[Stored records]
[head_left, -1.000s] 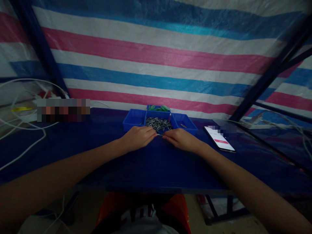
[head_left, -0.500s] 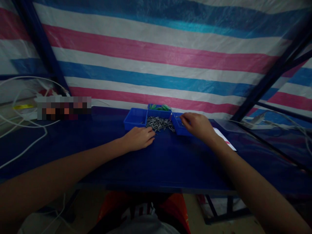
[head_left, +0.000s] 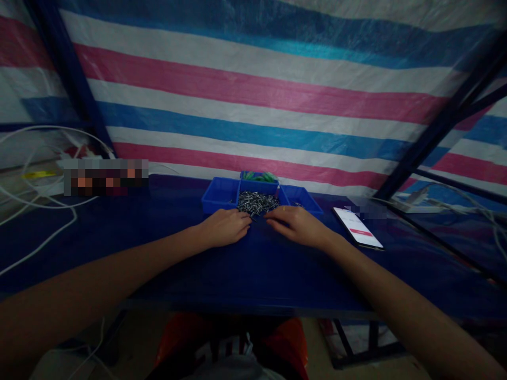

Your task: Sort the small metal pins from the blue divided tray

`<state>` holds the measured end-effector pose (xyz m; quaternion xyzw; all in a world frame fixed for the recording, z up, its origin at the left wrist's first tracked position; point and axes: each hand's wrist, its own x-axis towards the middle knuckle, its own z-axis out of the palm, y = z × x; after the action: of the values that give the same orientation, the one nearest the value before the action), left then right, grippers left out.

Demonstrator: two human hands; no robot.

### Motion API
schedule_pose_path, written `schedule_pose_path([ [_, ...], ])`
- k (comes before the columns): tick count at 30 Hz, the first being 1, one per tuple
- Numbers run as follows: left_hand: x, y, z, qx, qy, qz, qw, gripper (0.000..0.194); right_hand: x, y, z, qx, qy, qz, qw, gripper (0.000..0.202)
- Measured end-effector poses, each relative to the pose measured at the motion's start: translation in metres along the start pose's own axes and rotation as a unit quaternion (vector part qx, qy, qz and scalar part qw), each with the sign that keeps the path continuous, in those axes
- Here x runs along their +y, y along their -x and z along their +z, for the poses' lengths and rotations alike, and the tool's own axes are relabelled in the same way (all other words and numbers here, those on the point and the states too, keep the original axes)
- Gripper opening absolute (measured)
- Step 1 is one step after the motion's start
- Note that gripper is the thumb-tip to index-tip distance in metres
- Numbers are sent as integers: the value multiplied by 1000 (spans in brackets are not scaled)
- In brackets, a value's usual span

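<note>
A heap of small, thin metal pins (head_left: 259,201), like nails or rivets, lies on the blue table between the blue bins. My left hand (head_left: 225,228) rests at the heap's near left edge, palm down, fingers a little bent and slightly apart; nothing shows in it. Over the heap's near right edge reaches my right hand (head_left: 297,226), with a gap between thumb and forefinger. Its fingertips are close to the pins, and I see nothing held. The right bin (head_left: 311,205) has a few pins inside. The left bin (head_left: 219,194) stands beyond my left hand.
Behind the heap, a third blue bin (head_left: 259,183) holds green items. A lit phone (head_left: 358,228) lies on the table (head_left: 245,274) to the right. White cables (head_left: 75,216) loop at the left, and a striped tarp (head_left: 253,105) hangs behind.
My right hand has come from above the right bin back left and nearer, to the heap's edge. The thin piece in its fingers no longer shows. My left hand has hardly moved.
</note>
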<state>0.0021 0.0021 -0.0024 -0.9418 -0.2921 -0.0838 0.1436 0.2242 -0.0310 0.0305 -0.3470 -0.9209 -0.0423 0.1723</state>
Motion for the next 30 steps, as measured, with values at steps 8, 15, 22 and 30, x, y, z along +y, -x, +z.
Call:
schedule_pose_path([
  [8, -1, -1, 4, 9, -7, 3, 1000, 28, -2, -1, 6, -86, -17, -6, 996, 25],
  [15, -3, 0, 3, 15, 6, 15, 1000, 27, -5, -2, 1, -95, -22, 0, 995, 26],
  [22, -3, 0, 3, 13, 0, 11, 1000, 27, -4, -1, 3, -115, -24, 5, 993, 23],
  [30, -2, 1, 1, 13, -20, 35, 999, 23, -1, 0, 6, -129, -33, 7, 991, 22],
])
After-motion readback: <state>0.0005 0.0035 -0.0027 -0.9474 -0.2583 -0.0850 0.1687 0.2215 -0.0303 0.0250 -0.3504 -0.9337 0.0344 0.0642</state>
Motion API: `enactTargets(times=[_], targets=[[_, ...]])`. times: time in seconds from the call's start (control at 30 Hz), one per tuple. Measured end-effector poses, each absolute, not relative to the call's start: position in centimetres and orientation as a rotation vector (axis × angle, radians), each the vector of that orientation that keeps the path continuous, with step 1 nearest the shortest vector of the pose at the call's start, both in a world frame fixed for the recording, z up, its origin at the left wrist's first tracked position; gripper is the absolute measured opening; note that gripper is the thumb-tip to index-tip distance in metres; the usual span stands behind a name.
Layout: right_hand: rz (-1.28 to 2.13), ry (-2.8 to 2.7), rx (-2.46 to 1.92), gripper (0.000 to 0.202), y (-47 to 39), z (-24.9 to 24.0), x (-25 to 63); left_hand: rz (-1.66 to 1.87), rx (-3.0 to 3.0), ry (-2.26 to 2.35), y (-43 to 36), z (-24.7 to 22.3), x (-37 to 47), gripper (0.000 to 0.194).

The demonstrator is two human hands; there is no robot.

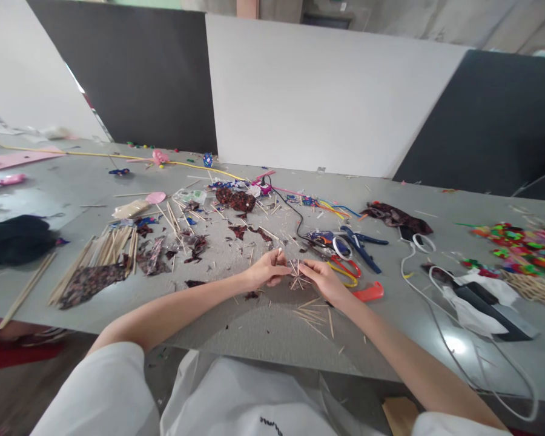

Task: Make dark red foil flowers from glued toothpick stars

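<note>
A small star-shaped piece of thin wooden sticks (297, 282) sits between my hands, just above the grey table. My right hand (321, 280) pinches it from the right with thumb and fingers. Beside its left edge is my left hand (269, 269), closed with the fingers curled; a small pale tip shows at its top, too small to name. Several loose thin sticks (312, 317) lie on the table below the star. Close to my right hand are a red-handled tool (369, 292) and yellow-handled scissors (347, 275).
Dark blue pliers (362, 248) and a black cord (295, 209) lie beyond my hands. Wooden sticks on patterned fabric (93, 281) and fabric scraps spread leftward. At right are a white cable (429, 303), a dark box (493, 309) and colourful pompoms (518, 242). Panels (318, 97) stand behind.
</note>
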State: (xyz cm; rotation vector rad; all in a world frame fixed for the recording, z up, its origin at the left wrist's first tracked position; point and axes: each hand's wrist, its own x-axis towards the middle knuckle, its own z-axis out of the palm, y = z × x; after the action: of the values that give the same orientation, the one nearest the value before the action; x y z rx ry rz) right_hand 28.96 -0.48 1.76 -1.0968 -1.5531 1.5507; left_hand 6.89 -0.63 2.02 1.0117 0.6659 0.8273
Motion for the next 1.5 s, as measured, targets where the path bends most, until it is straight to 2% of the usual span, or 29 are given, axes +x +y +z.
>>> enactTargets(times=[0.17, 0.3, 0.47, 0.9, 1.13, 1.23, 1.33, 1.4, 1.5], targets=[[1.55, -1.597, -1.134, 0.048, -0.8, 2.3, 28.8, 0.773, 0.954, 0.59, -0.8, 2.4, 6.7, 0.055], [1.538, -1.632, -1.158, 0.051, -0.9, 2.7, 28.8, 0.777, 0.975, 0.637, -0.9, 2.4, 6.9, 0.06], [1.549, -1.66, -1.143, 0.049, -0.7, 2.9, 28.9, 0.776, 1.006, 0.655, -1.0, 2.1, 7.1, 0.066], [1.511, -1.765, -1.131, 0.05, -0.4, 3.3, 29.3, 0.776, 1.04, 0.632, -0.9, 1.7, 7.1, 0.061], [1.458, -1.845, -1.125, 0.047, -0.5, 3.3, 29.2, 0.814, 1.035, 0.632, -0.7, 1.0, 7.3, 0.065], [1.11, -1.998, -1.161, 0.04, 0.2, 4.3, 30.3, 0.821, 0.993, 0.624, -0.7, 1.1, 7.2, 0.067], [0.351, -2.148, -1.352, 0.03, 2.0, 4.7, 33.0, 0.818, 0.925, 0.642, -0.5, 1.5, 7.1, 0.069], [-0.02, -2.155, -1.511, 0.03, 3.6, 4.1, 35.2, 0.826, 0.889, 0.656, -0.4, 1.7, 6.8, 0.069], [-0.243, -2.128, -1.71, 0.03, 5.7, 2.4, 38.0, 0.852, 0.841, 0.654, -0.3, 1.9, 6.6, 0.069]])
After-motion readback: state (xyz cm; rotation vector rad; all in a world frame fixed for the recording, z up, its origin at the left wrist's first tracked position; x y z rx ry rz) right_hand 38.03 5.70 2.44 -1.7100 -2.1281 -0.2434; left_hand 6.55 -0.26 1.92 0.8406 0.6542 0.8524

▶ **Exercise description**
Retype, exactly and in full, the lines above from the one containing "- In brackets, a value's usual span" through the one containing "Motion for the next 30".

▶ **Response for this exercise**
- In brackets, a value's usual span

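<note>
A heap of small, thin metal pins (head_left: 259,201), like nails or rivets, lies on the blue table between the blue bins. My left hand (head_left: 225,228) rests at the heap's near left edge, palm down, fingers a little bent and slightly apart; nothing shows in it. Over the heap's near right edge reaches my right hand (head_left: 297,226), with a gap between thumb and forefinger. Its fingertips are close to the pins, and I see nothing held. The right bin (head_left: 311,205) has a few pins inside. The left bin (head_left: 219,194) stands beyond my left hand.
Behind the heap, a third blue bin (head_left: 259,183) holds green items. A lit phone (head_left: 358,228) lies on the table (head_left: 245,274) to the right. White cables (head_left: 75,216) loop at the left, and a striped tarp (head_left: 253,105) hangs behind.
My right hand has come from above the right bin back left and nearer, to the heap's edge. The thin piece in its fingers no longer shows. My left hand has hardly moved.
</note>
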<state>0.0021 0.0021 -0.0024 -0.9418 -0.2921 -0.0838 0.1436 0.2242 -0.0310 0.0305 -0.3470 -0.9209 -0.0423 0.1723</state>
Motion for the next 30 steps, as measured, with values at steps 8, 15, 22 and 30, x, y, z along +y, -x, +z.

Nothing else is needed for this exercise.